** TASK GOAL **
Read the entries below and pull out each line with the string "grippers".

Excerpts from a dataset:

Start of Block

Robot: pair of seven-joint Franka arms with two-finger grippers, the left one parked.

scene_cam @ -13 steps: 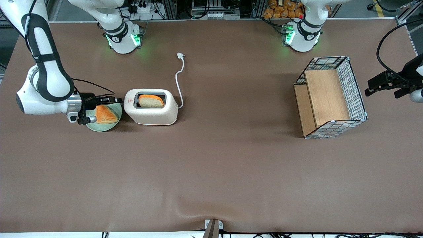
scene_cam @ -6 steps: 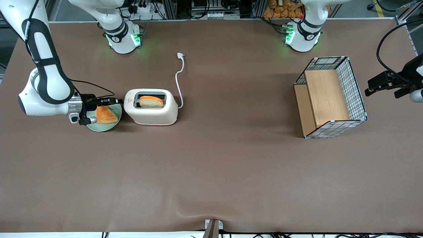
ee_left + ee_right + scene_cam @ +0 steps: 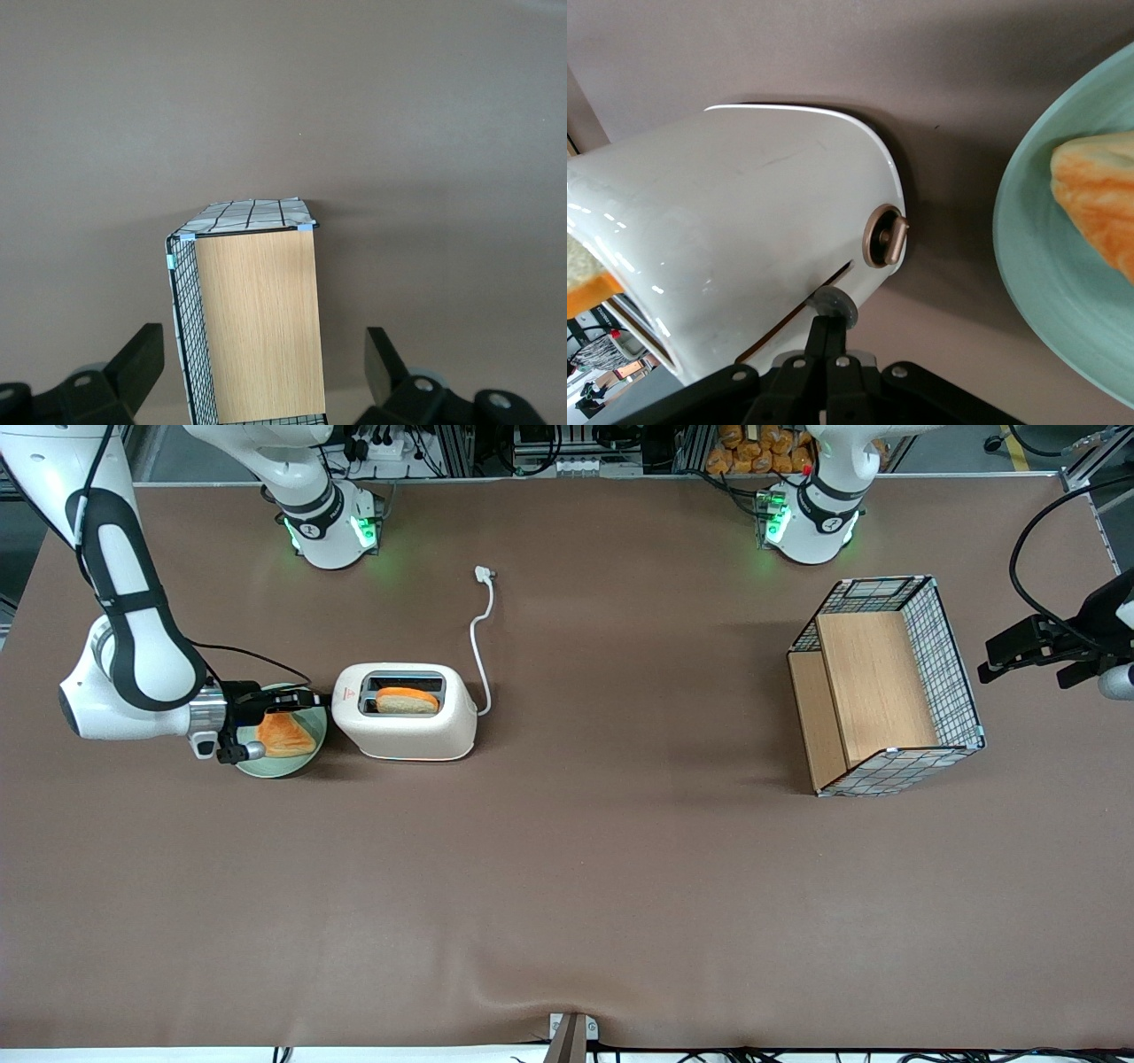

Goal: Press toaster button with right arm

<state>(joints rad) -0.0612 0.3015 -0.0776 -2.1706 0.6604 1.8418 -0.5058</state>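
Note:
The cream-white toaster (image 3: 409,731) stands on the brown table with a bread slice (image 3: 407,701) low in its top slot. My right arm's gripper (image 3: 317,699) is level with the toaster's narrow end by the red logo (image 3: 347,693), above a green plate. In the right wrist view the toaster's end (image 3: 744,221) fills much of the frame. The gripper (image 3: 830,326) is shut, its two fingers pressed together, and their tips rest against the small grey toaster button (image 3: 834,305) on the lever slit. A round bronze knob (image 3: 886,237) sits beside the slit. In the front view the button is hidden.
A green plate (image 3: 306,749) with a toast slice (image 3: 285,735) lies under the gripper, beside the toaster. The white cord (image 3: 479,633) runs from the toaster away from the front camera. A wire-mesh basket with wooden boards (image 3: 886,686) stands toward the parked arm's end.
The bread slice has sunk lower into the toaster's slot. My right arm's wrist has shifted slightly, with the gripper staying at the toaster's end.

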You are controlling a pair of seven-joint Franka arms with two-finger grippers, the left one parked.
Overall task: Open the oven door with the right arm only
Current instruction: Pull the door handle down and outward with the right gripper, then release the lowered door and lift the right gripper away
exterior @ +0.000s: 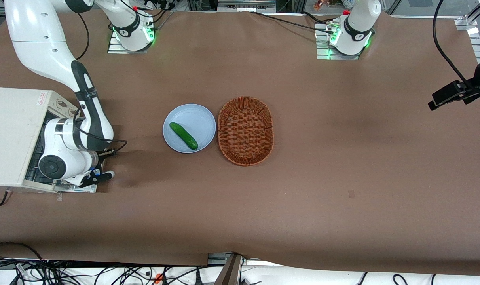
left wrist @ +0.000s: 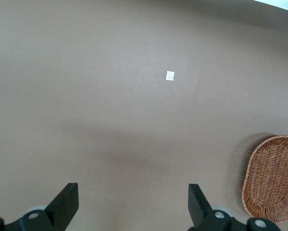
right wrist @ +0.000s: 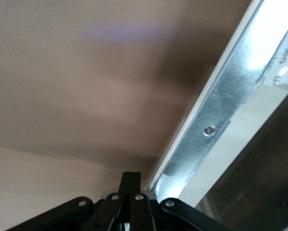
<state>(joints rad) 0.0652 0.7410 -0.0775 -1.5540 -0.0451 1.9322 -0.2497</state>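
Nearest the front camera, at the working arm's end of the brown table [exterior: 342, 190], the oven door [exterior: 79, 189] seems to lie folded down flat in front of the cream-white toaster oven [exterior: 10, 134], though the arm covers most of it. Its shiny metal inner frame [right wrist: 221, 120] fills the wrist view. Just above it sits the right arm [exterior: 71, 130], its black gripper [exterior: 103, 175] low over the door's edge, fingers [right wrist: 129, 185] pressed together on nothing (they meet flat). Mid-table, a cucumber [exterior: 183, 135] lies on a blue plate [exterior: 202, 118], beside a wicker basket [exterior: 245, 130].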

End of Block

** YOUR RESPONSE **
Robot: pair of seven-joint Franka arms with two-finger grippers, the left one parked.
You are controlling a pair of seven-joint Franka arms with two-finger grippers, the left one parked.

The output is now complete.